A Day With Rick Wormeli – Redos and Retakes

Earlier this week, a handful of colleagues from my district and I experienced the educational whirlwind that is Rick Wormeli.  I have studied Rick’s writings for some time now, shared thoughts on redos and retakes and standards-based grading before, and incorporated some of his ideas into my own classroom procedures.  What I most enjoy about Rick is that he challenges your existing classroom practices, and breaks them down to their foundations:  if it’s not about achievement, and moving kids forward, then it’s not part of the plan.

The day began innocently:

Today will be a waste of your time.

Thanks?  But Rick’s point was that a single day of PD is simply not sufficient to synthesize these ideas.  Change only comes when we take what we learn back to our school, have discussions, think about our policies, and work as a team to do best for our kids.  Rick is correct when he states that “school is set-up to meet the needs of those who get it first”.  Let’s work on breaking down long-standing policies and  drafting new ideas which benefit all learners.

Climb That Tree

While the day was billed as a “formative assessment” seminar, the concepts really be-bopped from standards-based grading, redos and retakes, learning targets, and formative vs summative assessments.  I fear this blog post would be 10 pages long if I tried to summarize everything, so I’ll instead focus on one idea I have incorporated into my classroom routine this year: test retakes.
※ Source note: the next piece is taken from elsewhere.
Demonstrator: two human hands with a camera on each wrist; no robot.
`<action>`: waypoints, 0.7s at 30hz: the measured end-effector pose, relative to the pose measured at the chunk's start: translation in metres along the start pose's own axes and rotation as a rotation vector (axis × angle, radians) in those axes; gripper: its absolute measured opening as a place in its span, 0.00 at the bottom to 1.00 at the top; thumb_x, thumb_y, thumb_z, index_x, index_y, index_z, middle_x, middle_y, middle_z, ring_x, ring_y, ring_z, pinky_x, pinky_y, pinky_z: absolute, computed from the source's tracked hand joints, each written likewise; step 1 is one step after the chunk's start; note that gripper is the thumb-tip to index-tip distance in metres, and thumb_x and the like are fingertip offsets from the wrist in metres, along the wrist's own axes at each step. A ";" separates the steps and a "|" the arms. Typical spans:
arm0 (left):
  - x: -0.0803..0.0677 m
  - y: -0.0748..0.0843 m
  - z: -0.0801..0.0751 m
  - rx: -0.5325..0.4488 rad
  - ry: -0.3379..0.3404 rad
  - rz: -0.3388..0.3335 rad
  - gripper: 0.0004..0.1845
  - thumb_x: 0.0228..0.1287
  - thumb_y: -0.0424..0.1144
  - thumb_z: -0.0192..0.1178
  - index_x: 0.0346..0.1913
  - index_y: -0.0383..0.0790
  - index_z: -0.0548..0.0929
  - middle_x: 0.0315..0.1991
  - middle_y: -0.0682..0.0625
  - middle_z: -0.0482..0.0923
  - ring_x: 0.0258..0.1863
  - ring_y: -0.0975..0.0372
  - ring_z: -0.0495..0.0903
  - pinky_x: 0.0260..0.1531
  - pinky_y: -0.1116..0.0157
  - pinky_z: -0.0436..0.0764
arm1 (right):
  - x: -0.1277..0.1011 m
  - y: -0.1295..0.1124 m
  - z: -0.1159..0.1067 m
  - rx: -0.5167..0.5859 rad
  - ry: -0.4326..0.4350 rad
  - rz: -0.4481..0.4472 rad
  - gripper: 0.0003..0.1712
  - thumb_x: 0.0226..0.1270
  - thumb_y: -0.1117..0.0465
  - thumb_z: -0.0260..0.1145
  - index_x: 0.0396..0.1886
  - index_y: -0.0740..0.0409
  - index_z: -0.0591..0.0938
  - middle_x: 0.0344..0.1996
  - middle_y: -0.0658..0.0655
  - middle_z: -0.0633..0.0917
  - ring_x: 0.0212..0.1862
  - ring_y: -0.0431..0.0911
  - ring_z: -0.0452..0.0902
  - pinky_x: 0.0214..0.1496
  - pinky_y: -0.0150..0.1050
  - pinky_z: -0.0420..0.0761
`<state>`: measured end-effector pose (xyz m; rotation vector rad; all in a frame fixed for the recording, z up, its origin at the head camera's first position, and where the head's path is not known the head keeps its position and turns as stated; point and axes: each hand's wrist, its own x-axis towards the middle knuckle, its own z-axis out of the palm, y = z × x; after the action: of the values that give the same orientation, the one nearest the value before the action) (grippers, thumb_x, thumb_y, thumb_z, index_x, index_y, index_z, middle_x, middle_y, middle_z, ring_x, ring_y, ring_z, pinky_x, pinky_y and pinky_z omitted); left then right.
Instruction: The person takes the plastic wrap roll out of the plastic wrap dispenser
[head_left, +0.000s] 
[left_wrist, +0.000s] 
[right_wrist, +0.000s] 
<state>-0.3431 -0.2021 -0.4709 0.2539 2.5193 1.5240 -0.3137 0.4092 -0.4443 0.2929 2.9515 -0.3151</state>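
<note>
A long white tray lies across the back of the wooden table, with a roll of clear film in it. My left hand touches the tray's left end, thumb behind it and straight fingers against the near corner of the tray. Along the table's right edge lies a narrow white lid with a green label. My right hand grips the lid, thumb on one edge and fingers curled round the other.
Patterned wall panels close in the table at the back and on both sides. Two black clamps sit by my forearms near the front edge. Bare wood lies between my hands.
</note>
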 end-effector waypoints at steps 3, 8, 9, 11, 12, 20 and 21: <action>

Rick WormelliHow do students react to the grades we give them on assessments?  How do our grading practices impede students reaching their learning targets?  Rick argues that many of our strategies cause students to wind up in “the pit”; further, many schools perpetutate practices (like losing lateness points, or not allowing corrections) disguised as “teaching responsibility” which cause students to fall deeper into the pit.  It’s our duty to lead students through strategies which will get them out of the pit, and professionally unethical to conflate evidence with compliance.

I have incorporated re-takes into every exam I give this year in AP Statistics, and have allowed re-dos in many Algebra 2 tasks.  I continue to evaluate the success of these methods, and I have been largely happy with both the results, and the attitudes of students in embracing the new procedures.  When should you allow redos?  To Rick, the answer is ALWAYS..it’s our professional responsibility to allow redos – unconditionally.  Here are some resources from Rick Wormelli which will get the conversation started:

Educational Leadership, “Redos and Retakes Done Right” – requires ASCD log-in, harass your principal!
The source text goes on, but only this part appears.